*** Opening of DATA BELOW ***

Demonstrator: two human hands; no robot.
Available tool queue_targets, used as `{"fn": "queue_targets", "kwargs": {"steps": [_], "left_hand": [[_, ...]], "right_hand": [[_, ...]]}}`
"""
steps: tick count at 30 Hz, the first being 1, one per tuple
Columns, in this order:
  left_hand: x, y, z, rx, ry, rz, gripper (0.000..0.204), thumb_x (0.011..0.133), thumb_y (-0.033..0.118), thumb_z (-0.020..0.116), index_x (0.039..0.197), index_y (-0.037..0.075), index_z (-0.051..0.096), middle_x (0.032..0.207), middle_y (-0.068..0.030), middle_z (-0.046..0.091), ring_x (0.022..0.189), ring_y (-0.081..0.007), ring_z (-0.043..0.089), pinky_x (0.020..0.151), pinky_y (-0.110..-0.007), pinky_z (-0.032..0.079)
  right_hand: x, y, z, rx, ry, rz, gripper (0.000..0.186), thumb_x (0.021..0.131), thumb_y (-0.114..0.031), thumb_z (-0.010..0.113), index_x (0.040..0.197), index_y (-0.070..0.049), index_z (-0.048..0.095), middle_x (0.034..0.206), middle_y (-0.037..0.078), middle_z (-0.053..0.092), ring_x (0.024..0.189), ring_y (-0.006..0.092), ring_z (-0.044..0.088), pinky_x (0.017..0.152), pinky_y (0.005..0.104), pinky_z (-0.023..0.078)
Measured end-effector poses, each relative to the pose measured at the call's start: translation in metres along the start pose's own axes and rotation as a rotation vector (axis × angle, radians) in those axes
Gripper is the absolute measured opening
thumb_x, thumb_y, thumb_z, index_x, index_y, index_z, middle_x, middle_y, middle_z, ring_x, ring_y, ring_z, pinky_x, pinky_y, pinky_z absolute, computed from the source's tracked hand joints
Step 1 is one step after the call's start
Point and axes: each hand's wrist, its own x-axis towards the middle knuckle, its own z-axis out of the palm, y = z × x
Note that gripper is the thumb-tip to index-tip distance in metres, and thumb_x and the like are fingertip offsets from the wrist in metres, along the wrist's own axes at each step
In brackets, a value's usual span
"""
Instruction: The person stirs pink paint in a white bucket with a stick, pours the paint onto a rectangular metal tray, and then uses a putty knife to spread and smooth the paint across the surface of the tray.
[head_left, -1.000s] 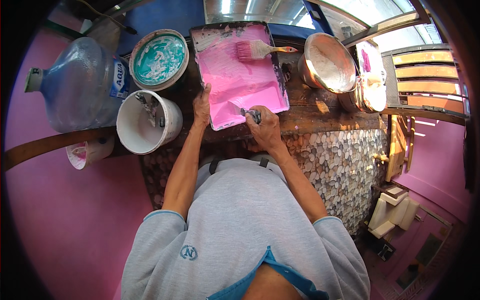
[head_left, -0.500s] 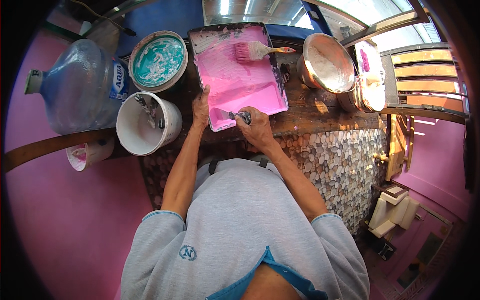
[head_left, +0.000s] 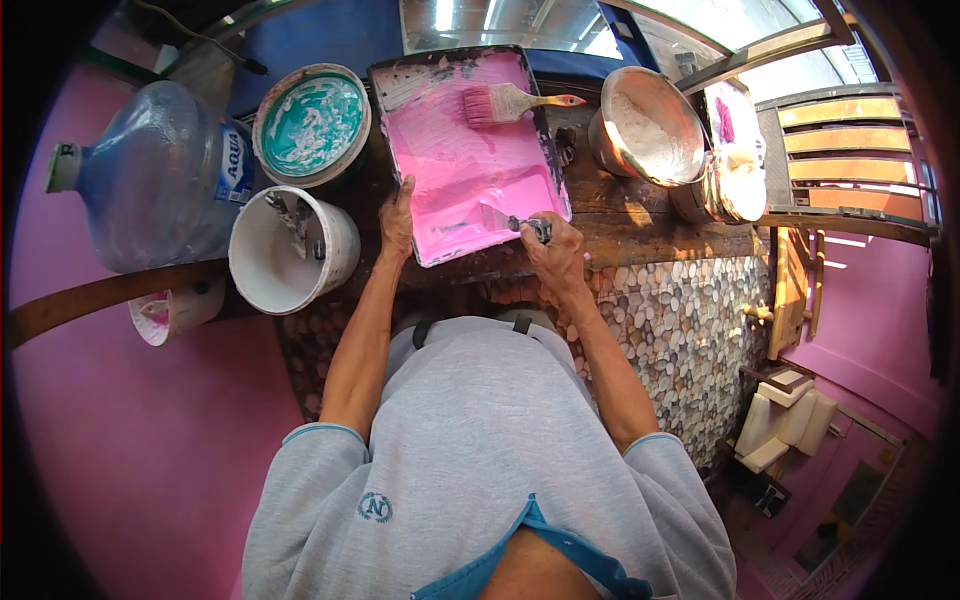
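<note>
A paint tray (head_left: 430, 78) with pink paint lies on the wooden table, its near end toward me. My left hand (head_left: 397, 222) grips the tray's left rim near the front corner, thumb up along the edge. In my right hand (head_left: 553, 250) is a putty knife (head_left: 494, 216), held by its dark handle over the tray's near right side. Its thin blade points left into the pink paint, partly coated. Across the far part of the tray rests a paintbrush (head_left: 507, 103) with pink bristles, its handle sticking out over the right rim.
Left of the tray stand a teal-topped bucket (head_left: 311, 124), a white bucket (head_left: 335, 250) with tools inside, and a large clear water jug (head_left: 150, 175). A bowl-like bucket (head_left: 648, 130) sits to the right. A pebble-patterned surface (head_left: 670, 320) lies below the table edge (head_left: 640, 238).
My right hand has moved right with the putty knife, from the tray's near middle to its near right corner. My left hand keeps hold of the tray rim.
</note>
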Motion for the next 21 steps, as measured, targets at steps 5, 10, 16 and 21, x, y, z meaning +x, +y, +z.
{"fn": "queue_targets", "kwargs": {"steps": [5, 10, 16, 21], "left_hand": [[0.005, -0.009, -0.008, 0.055, 0.008, 0.028, 0.060, 0.085, 0.055, 0.062, 0.100, -0.003, 0.064, 0.090, -0.0025, 0.055, 0.084, -0.0127, 0.045, 0.079, -0.029, 0.040], [0.003, -0.005, -0.006, 0.029, -0.001, 0.003, 0.060, 0.085, 0.056, 0.062, 0.097, -0.002, 0.064, 0.087, -0.0027, 0.054, 0.082, -0.0130, 0.045, 0.077, -0.030, 0.040], [0.002, -0.006, -0.008, 0.061, 0.006, 0.031, 0.062, 0.085, 0.056, 0.062, 0.100, -0.004, 0.064, 0.088, -0.0037, 0.055, 0.081, -0.0134, 0.046, 0.075, -0.030, 0.041], [-0.004, -0.001, 0.001, 0.001, 0.004, 0.009, 0.060, 0.086, 0.052, 0.063, 0.107, -0.005, 0.063, 0.094, -0.0053, 0.058, 0.086, -0.0133, 0.049, 0.080, -0.030, 0.042]], "right_hand": [[-0.006, 0.003, 0.001, 0.044, -0.014, -0.058, 0.021, 0.082, -0.016, 0.064, 0.089, 0.004, 0.062, 0.079, 0.021, 0.063, 0.071, 0.0349, 0.063, 0.068, 0.0398, 0.050], [-0.003, 0.006, -0.003, -0.002, 0.083, -0.017, 0.021, 0.082, -0.014, 0.064, 0.092, 0.005, 0.061, 0.080, 0.021, 0.063, 0.073, 0.0370, 0.063, 0.068, 0.0410, 0.050], [-0.006, 0.004, 0.001, -0.052, 0.062, -0.097, 0.021, 0.082, -0.013, 0.064, 0.093, 0.004, 0.060, 0.081, 0.022, 0.062, 0.072, 0.0377, 0.062, 0.067, 0.0421, 0.049], [-0.006, 0.007, -0.001, -0.044, 0.112, -0.018, 0.021, 0.082, -0.013, 0.065, 0.092, 0.004, 0.061, 0.080, 0.022, 0.062, 0.072, 0.0380, 0.062, 0.066, 0.0426, 0.049]]}}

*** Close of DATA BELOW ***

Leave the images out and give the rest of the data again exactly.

Demonstrator: two human hands; no robot.
Available tool queue_targets, used as `{"fn": "queue_targets", "kwargs": {"steps": [_], "left_hand": [[_, ...]], "right_hand": [[_, ...]]}}`
"""
steps: tick count at 30 Hz, the first being 1, one per tuple
Columns, in this order:
  left_hand: x, y, z, rx, ry, rz, gripper (0.000..0.204), thumb_x (0.011..0.133), thumb_y (-0.033..0.118), thumb_z (-0.020..0.116), index_x (0.039..0.197), index_y (-0.037..0.075), index_z (-0.051..0.096), middle_x (0.032..0.207), middle_y (-0.068..0.030), middle_z (-0.046..0.091), ring_x (0.022..0.189), ring_y (-0.081..0.007), ring_z (-0.043..0.089), pinky_x (0.020..0.151), pinky_y (-0.110..-0.007), pinky_z (-0.032..0.079)
  right_hand: x, y, z, rx, ry, rz, gripper (0.000..0.186), thumb_x (0.021..0.131), thumb_y (-0.114..0.031), thumb_z (-0.010..0.113), index_x (0.040..0.197), index_y (-0.070..0.049), index_z (-0.048..0.095), middle_x (0.034..0.206), middle_y (-0.037..0.078), middle_z (-0.053..0.092), ring_x (0.024..0.189), ring_y (-0.006..0.092), ring_z (-0.044..0.088), pinky_x (0.017..0.152), pinky_y (0.005..0.104), pinky_z (-0.023..0.078)
Measured end-effector poses, each relative to the pose measured at the call's start: translation in metres along the start pose's own axes and rotation as a rotation vector (axis × angle, radians) in those axes
Gripper is the absolute measured opening
thumb_x, thumb_y, thumb_z, index_x, index_y, index_z, middle_x, middle_y, middle_z, ring_x, ring_y, ring_z, pinky_x, pinky_y, pinky_z absolute, computed from the source's tracked hand joints
Step 1 is one step after the call's start
Point and axes: each hand's wrist, its own x-axis towards the middle knuckle, its own z-axis out of the palm, y = z × x
Note that gripper is the thumb-tip to index-tip distance in metres, and thumb_x and the like are fingertip offsets from the wrist in metres, along the wrist's own axes at each step
In brackets, a value's usual span
"""
Instruction: The person stirs pink paint in a white bucket with a stick, pours the paint onto a rectangular metal tray, and then uses a putty knife to spread and smooth the paint across the surface of the tray.
[head_left, -1.000s] 
[head_left, -0.500s] 
[head_left, +0.000s] 
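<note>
A paint tray (head_left: 430, 78) with pink paint lies on the wooden table, its near end toward me. My left hand (head_left: 397, 222) grips the tray's left rim near the front corner, thumb up along the edge. In my right hand (head_left: 553, 250) is a putty knife (head_left: 494, 216), held by its dark handle over the tray's near right side. Its thin blade points left into the pink paint, partly coated. Across the far part of the tray rests a paintbrush (head_left: 507, 103) with pink bristles, its handle sticking out over the right rim.
Left of the tray stand a teal-topped bucket (head_left: 311, 124), a white bucket (head_left: 335, 250) with tools inside, and a large clear water jug (head_left: 150, 175). A bowl-like bucket (head_left: 648, 130) sits to the right. A pebble-patterned surface (head_left: 670, 320) lies below the table edge (head_left: 640, 238).
My right hand has moved right with the putty knife, from the tray's near middle to its near right corner. My left hand keeps hold of the tray rim.
</note>
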Motion for the next 21 steps, as measured, targets at steps 5, 10, 16 and 21, x, y, z meaning +x, +y, +z.
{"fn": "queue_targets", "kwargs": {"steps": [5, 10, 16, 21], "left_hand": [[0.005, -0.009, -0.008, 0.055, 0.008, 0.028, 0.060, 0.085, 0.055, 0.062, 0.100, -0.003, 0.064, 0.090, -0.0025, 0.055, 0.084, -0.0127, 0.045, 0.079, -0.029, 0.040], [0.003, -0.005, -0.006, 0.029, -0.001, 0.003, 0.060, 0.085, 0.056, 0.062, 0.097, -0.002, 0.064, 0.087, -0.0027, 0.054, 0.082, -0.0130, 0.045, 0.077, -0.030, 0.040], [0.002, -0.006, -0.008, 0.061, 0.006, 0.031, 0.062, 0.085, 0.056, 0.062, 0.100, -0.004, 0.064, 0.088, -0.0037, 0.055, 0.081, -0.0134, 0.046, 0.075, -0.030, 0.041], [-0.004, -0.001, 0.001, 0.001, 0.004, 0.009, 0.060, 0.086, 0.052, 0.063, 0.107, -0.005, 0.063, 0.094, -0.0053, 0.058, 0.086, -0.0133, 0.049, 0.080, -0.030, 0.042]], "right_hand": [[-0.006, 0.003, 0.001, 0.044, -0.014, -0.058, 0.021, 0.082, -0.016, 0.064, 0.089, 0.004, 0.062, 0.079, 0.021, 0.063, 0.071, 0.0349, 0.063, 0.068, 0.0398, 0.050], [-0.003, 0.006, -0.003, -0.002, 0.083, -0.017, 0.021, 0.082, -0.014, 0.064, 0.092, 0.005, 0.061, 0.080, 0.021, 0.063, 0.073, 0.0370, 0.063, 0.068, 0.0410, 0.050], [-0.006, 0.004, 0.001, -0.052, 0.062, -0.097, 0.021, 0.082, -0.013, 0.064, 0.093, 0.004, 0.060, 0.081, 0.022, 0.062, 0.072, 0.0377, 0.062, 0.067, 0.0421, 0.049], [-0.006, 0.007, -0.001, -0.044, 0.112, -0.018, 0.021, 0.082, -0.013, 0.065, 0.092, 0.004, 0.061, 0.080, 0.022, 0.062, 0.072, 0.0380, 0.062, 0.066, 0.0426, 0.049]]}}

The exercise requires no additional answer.